Action item »
Every entry below must be transcribed word for word, and the images must be left out.

Available records »
━━━━━━━━━━━━━━━━━━━━━━━━━━━━━━
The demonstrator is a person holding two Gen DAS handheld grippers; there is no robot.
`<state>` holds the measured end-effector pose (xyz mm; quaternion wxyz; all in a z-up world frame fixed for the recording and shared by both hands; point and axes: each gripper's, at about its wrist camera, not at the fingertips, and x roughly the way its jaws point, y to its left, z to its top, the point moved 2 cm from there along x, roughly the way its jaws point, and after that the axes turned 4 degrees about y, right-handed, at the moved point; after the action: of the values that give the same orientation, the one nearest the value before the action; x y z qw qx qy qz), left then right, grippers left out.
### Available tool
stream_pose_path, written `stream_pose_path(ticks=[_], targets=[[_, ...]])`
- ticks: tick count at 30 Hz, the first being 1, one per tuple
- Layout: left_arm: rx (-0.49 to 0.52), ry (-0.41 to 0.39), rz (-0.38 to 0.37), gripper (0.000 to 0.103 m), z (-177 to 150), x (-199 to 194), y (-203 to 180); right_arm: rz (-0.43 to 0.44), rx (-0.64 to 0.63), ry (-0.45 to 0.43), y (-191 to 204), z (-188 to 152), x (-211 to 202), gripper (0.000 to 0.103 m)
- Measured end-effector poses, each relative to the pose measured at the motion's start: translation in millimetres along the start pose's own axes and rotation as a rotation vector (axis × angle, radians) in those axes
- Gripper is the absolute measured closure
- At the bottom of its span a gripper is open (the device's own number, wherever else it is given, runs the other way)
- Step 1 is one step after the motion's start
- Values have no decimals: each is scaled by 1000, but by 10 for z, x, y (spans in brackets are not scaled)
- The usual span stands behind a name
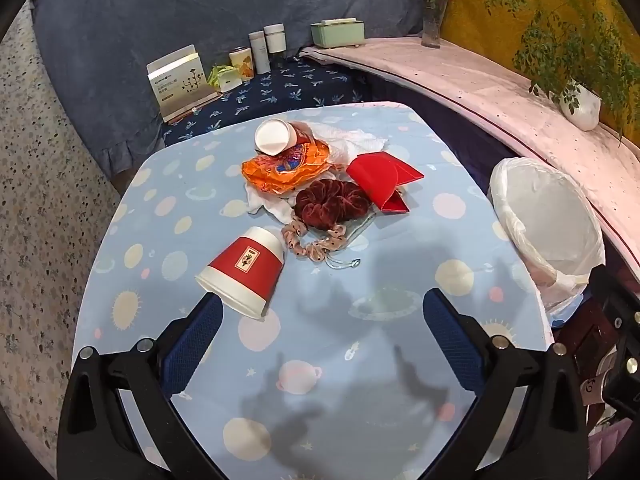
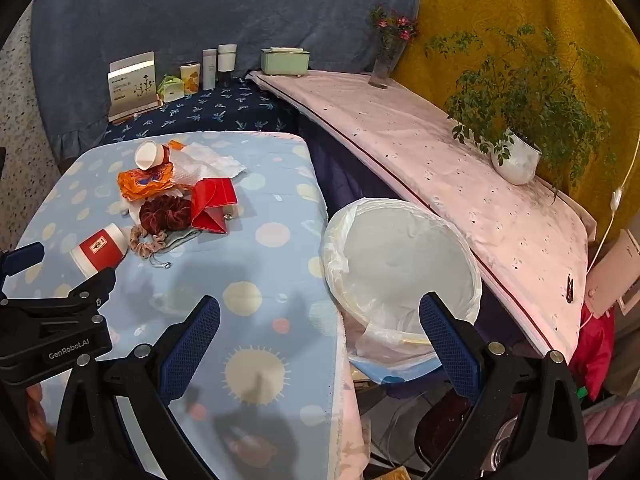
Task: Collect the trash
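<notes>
A red and white paper cup [image 1: 245,271] lies on its side on the blue table [image 1: 320,380], just beyond my left gripper's left finger. My left gripper [image 1: 322,308] is open and empty above the table. Farther back lie an orange wrapper [image 1: 280,170], a second paper cup [image 1: 276,136], crumpled white tissue [image 1: 352,140] and a red folded paper [image 1: 380,180]. A white-lined trash bin [image 1: 548,216] stands off the table's right edge. My right gripper [image 2: 320,312] is open and empty over the gap between table and bin [image 2: 400,264]. The near cup [image 2: 100,248] also shows there.
A dark red scrunchie [image 1: 330,202], a beige dotted scrunchie [image 1: 312,238] and a grey drawstring pouch [image 1: 352,236] lie among the trash. A pink shelf [image 2: 460,152] with a potted plant [image 2: 516,160] and vase [image 2: 384,64] runs behind the bin. Boxes and jars [image 1: 240,64] stand at the back.
</notes>
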<state>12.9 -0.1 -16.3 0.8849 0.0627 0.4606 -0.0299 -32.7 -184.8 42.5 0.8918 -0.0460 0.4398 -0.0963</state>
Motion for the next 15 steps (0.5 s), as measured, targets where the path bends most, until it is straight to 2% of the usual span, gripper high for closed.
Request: stream_pose_path(ticks=[15], targets=[[45, 2, -39, 7, 20, -78, -148, -6, 26, -20, -82, -11, -15, 8]])
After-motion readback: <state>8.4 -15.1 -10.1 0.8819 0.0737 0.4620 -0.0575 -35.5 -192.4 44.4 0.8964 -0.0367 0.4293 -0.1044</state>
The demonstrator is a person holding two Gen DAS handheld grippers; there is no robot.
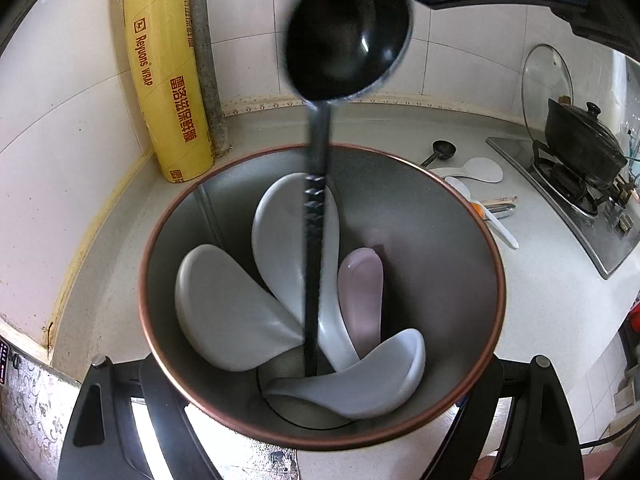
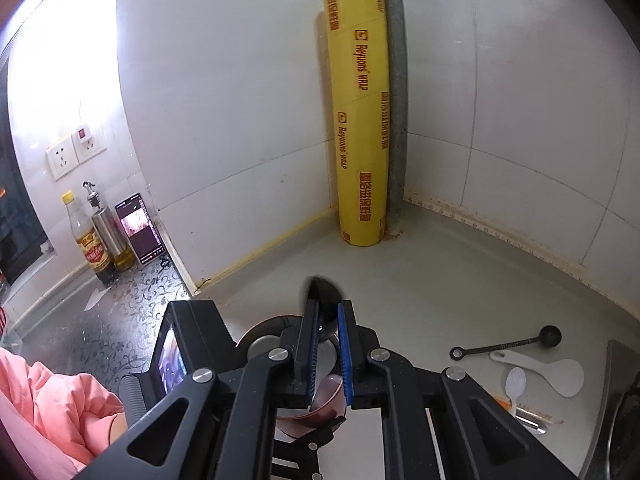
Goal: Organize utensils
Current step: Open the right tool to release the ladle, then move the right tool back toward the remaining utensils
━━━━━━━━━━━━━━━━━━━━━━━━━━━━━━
Exercise response »
The demonstrator is a person holding two Gen DAS handheld grippers; there is no robot.
`<state>` holds the measured end-effector pose (xyz mm; quaternion wxyz; all in a z-up world frame fixed for the recording and shared by both hands; point and axes: each gripper's, at about its wrist camera, not at the fingertips, and x roughly the way its jaws point, y to its left, z to its top, the point moved 2 cm from there along x, roughly the way its jaws point, and after that the axes turned 4 degrees about y, right-handed, at the moved point; after the action: of the values that give the same orientation, the one nearest the value before the action; x y z qw qx qy qz), left then right, grippers left out.
### Available tool
stream_pose_path, written `stream_pose_path(ticks=[_], targets=[[_, ...]])`
- ticks: tick count at 30 Hz, the first being 1, one per tuple
- Layout: left_arm: rx (-0.49 to 0.52), ry (-0.41 to 0.39), rz (-0.38 to 0.37), gripper (0.000 to 0.103 m), z (-177 to 150), x (-199 to 194), y (-203 to 180); right_arm: rz (-0.43 to 0.44), rx (-0.64 to 0.63), ry (-0.45 to 0.43), y (-191 to 204), z (-188 to 152), x (-211 to 202), gripper (0.000 to 0.103 m)
- Measured end-effector poses, each relative to the pose measured at the motion's start: translation in millimetres along the start pose's own axes and rotation as a rotation vector (axis × angle, radians) in those axes
- Gripper is the absolute measured closure
- At the bottom of its span a gripper is open (the device's own number, wherever else it is given, runs the other way)
- Step 1 is one step after the motion's start
- Values have no decimals: each is scaled by 1000, but by 10 for z, x, y (spans in brackets are not scaled)
- The usual span stands behind a name
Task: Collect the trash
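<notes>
A red and white paper cup [image 1: 245,271] lies on its side on the blue table [image 1: 320,380], just beyond my left gripper's left finger. My left gripper [image 1: 322,308] is open and empty above the table. Farther back lie an orange wrapper [image 1: 280,170], a second paper cup [image 1: 276,136], crumpled white tissue [image 1: 352,140] and a red folded paper [image 1: 380,180]. A white-lined trash bin [image 1: 548,216] stands off the table's right edge. My right gripper [image 2: 320,312] is open and empty over the gap between table and bin [image 2: 400,264]. The near cup [image 2: 100,248] also shows there.
A dark red scrunchie [image 1: 330,202], a beige dotted scrunchie [image 1: 312,238] and a grey drawstring pouch [image 1: 352,236] lie among the trash. A pink shelf [image 2: 460,152] with a potted plant [image 2: 516,160] and vase [image 2: 384,64] runs behind the bin. Boxes and jars [image 1: 240,64] stand at the back.
</notes>
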<state>12.9 -0.1 -16.3 0.8849 0.0627 0.4606 -0.0299 -32.7 -184.8 42.5 0.8918 -0.0460 0.4398 -0.0963</state>
Motion for the next 15 steps (0.5 s), as measured, targets where the path bends most, until it is straight to 2% of the usual span, gripper high for closed.
Request: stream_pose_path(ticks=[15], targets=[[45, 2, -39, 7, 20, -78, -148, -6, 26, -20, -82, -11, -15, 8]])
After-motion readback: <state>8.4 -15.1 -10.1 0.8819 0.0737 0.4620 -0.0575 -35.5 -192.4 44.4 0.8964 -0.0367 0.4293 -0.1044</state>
The demonstrator is a person holding two Gen DAS handheld grippers; there is no robot.
Goal: Organize utensils
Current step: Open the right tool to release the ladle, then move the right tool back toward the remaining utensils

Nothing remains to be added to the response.